Electronics with Plastics, Foils and Fabrics: The Ensuing Flexible and Hybrid Electronics

Choudhary RB*, Kandulna R, Majumder M and Mandal G

Department of Applied Physics, Indian Institute of Technology, India

*Corresponding author: Choudhary RB, Department of Applied Physics, Nanostructured Composite Materials Laboratory, Indian Institute of Technology, Dhanbad, 826004, Jharkhand, India

Submission: July 31, 2018;Published: August 31, 2018

DOI: 10.31031/COJEC.2018.01.000505

ISSN 2640-9739
Volume1 Issue1

Abstract

Modern electronics is progressively concerned with mobility and flexibility of the device fabrication. To assure high performance, enriched durability and inflated efficiency, user-friendliness flexible electronic device research is globally concerned with the well developing advanced materials and technologies. In this context, substrate material plays a very significant role in determining the mechanical properties, robustness, cost effectiveness and bulkiness of the flexible devices. Plastics, foils and fabrics have been potentially recognized as the flexible substrate materials for the fabrication of the flexible electronics circuits and devices. This communication covers a concise but precise and proficient overview related to the flexible electronics materials and technologies.

Introduction

Flexible electronics is the latest form of electronics technology for assembling electronic circuits by mounting electronic devices on flexible plastic substrates namely PEEK, PEN, PET, PIM, PIN, or transparent conductive polyester [1]. Flexible electronics is also known as flex circuits. It is a technology for assembling electronic circuits by mounting electronic devices on flexible plastic substrate. It can be the screen-printed silver (Ag) circuits on polyester. Flexible film electronic devices can be manufactured by using identical components used for rigid printed circuit boards allowing the board to conform to a desired shape or to flex during its use. The recent approaches for flexible electronics involve chemical etchings to thin down the traditional substrate (Si) to micro meter scales o as to obtain reasonable flexibility [2-4]. It ensures superior and pre-qualified performance with reproducibility, uniformity and reliability.
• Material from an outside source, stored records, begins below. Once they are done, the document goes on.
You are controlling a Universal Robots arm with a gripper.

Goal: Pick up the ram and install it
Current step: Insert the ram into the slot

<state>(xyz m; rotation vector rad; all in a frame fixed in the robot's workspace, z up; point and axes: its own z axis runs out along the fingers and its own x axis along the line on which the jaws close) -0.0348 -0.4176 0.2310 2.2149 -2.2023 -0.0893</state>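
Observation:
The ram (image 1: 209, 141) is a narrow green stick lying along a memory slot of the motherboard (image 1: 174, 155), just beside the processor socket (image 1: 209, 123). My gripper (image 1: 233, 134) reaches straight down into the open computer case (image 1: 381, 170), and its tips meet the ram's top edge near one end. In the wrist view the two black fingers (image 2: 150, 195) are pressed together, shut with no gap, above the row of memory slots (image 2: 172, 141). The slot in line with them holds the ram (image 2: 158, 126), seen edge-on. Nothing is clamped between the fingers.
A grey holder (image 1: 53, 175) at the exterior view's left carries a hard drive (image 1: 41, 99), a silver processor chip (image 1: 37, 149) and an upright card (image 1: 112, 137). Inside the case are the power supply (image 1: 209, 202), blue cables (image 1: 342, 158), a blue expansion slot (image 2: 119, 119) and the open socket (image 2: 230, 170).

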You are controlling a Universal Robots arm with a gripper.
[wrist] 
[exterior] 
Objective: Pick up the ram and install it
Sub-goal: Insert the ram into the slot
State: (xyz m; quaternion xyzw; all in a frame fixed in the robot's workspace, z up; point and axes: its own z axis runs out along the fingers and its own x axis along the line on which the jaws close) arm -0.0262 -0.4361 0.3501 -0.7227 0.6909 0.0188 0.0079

Nonetheless, it provokes to exist for the reverse engineering during development and right time design and has high yield for acceptable tolerance and proven sufficiently inservice lifetime [5]. Flexible hybrid electronics has grown as a mega progress from the laboratory to the market. Scores of them has shown immense interests that spread over aviation, consumer electronics, heath cares, robotics, and spacecrafts, military and industrial automation. In a nut-shell, flexible electronics has tremendous potential for enabling rollable, foldable displays, smart patches and smart packaging on paper and plastic substrates. The technological progress for printing sensors and transistors has attracted global electronic industries because of the reason that large area electronics can be fabricated roll-to-roll at lower temperature on plastic substrates.

Features and Actions

The common concept of flexible electronics markedly deals with the features of electronic materials, technology, varying degrees of flexibility, mechanisms of action, mode of utilizations, advantagesdisadvantages and their limitations. Furthermore, flexible electronic materials comprise flexible substrates, backplanes, front planes, encapsulations etc. Flexible substrate is inevitably required to meet the general features of chemical properties, electrical properties, mechanical properties, morphological (surface) properties, optical properties and thermochemical properties. In pursuit of the enriched substrate quality, many more parameters are sought such as better interface smoothness, chemical resistance, moisture resistance, low CTE, low shrinkage, clarity, conductivity etc. The backplane causes to provide or collect power or signal to or from the front planes. The backplane can be active or passive and it may employ silicon thin film transistor, organic thin film transistor and interconnecting (coupler) materials. However, front planes cause to carry out the optoelectronic features for liquid crystal displays, electrophoretic displays, small circuit (RFID), organic light emitting displays, electronic skin, printing sensors and transistors.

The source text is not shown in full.